Start of Data for review
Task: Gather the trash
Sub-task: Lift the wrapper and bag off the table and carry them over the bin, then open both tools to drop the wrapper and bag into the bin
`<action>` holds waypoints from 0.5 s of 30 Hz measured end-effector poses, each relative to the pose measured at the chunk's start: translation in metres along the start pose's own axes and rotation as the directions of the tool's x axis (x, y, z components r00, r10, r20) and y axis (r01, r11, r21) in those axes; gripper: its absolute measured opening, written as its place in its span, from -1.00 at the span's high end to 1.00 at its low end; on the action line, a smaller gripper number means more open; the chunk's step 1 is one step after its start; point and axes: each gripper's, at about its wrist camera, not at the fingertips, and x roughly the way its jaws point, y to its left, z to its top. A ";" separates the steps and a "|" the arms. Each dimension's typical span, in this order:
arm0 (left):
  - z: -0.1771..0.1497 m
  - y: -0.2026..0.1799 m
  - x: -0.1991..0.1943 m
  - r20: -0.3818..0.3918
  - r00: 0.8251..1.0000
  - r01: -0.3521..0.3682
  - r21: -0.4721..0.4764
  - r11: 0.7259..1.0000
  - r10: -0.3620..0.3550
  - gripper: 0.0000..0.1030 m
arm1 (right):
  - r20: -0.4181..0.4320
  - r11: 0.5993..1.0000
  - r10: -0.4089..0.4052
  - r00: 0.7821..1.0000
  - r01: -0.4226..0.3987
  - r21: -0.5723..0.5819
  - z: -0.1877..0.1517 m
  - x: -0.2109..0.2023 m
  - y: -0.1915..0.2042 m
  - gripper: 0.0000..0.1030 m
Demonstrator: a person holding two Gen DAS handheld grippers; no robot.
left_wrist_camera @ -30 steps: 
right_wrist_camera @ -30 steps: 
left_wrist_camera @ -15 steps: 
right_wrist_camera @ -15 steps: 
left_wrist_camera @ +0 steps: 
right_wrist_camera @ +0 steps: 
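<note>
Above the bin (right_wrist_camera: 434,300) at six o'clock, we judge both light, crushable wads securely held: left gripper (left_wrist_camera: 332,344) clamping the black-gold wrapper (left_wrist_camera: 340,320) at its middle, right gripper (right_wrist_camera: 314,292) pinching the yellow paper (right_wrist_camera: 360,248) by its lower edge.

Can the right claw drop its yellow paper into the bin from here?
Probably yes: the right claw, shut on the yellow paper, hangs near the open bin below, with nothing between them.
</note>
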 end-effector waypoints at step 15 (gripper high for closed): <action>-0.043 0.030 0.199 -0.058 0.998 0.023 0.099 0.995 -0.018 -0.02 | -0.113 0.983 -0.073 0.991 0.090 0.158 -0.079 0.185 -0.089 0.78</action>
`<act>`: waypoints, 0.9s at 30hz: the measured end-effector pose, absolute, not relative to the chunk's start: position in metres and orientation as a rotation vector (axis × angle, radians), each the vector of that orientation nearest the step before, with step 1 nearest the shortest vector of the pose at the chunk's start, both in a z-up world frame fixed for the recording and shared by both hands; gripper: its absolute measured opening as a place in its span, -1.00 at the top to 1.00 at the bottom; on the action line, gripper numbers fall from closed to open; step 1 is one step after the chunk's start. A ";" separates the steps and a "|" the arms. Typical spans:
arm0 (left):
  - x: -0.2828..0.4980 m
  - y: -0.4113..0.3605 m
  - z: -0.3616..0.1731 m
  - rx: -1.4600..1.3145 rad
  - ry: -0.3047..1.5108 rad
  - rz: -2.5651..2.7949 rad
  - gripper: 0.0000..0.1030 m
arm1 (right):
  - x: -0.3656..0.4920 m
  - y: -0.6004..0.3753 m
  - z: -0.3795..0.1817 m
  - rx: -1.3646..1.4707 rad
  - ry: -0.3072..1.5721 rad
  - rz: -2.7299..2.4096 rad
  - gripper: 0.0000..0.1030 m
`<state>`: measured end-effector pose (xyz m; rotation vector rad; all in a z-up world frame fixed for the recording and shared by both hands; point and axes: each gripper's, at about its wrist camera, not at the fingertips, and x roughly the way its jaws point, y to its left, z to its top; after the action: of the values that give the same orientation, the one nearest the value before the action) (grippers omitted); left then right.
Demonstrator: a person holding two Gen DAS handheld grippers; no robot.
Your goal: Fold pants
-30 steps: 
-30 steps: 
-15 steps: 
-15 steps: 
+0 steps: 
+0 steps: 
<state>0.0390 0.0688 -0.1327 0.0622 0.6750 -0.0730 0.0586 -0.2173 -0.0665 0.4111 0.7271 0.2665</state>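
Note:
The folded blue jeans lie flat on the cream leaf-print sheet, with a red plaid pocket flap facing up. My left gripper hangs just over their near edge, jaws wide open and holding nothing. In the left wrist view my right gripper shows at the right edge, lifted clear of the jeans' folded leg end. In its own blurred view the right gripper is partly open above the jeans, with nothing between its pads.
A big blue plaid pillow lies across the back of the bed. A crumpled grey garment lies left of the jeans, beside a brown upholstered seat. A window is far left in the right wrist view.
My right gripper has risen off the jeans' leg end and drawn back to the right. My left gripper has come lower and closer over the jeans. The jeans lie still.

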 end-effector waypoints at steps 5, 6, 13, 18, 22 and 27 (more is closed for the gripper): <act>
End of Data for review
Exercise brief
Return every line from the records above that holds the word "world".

Response to the exercise
`<act>`: waypoints, 0.9s at 30hz: the measured end-effector pose, absolute, not relative to the chunk's start: position in metres and orientation as a rotation vector (axis × angle, radians), each the vector of that orientation nearest the step before, with step 1 nearest the shortest vector of the pose at the chunk's start, both in a z-up world frame fixed for the recording and shared by both hands; gripper: its absolute measured opening as a place in its span, -1.00 at the top to 1.00 at the bottom; on the action line, gripper numbers fall from closed to open; step 1 is one step after the chunk's start. A ";" separates the steps and a "|" the arms. Typical spans:
`<state>`: measured end-effector pose (xyz m; rotation vector rad; all in a z-up world frame fixed for the recording and shared by both hands; point and axes: each gripper's, at about its wrist camera, not at the fingertips, and x roughly the way its jaws point, y to its left, z to its top; after the action: of the values that give the same orientation, the one nearest the value before the action) (grippers omitted); left then right.

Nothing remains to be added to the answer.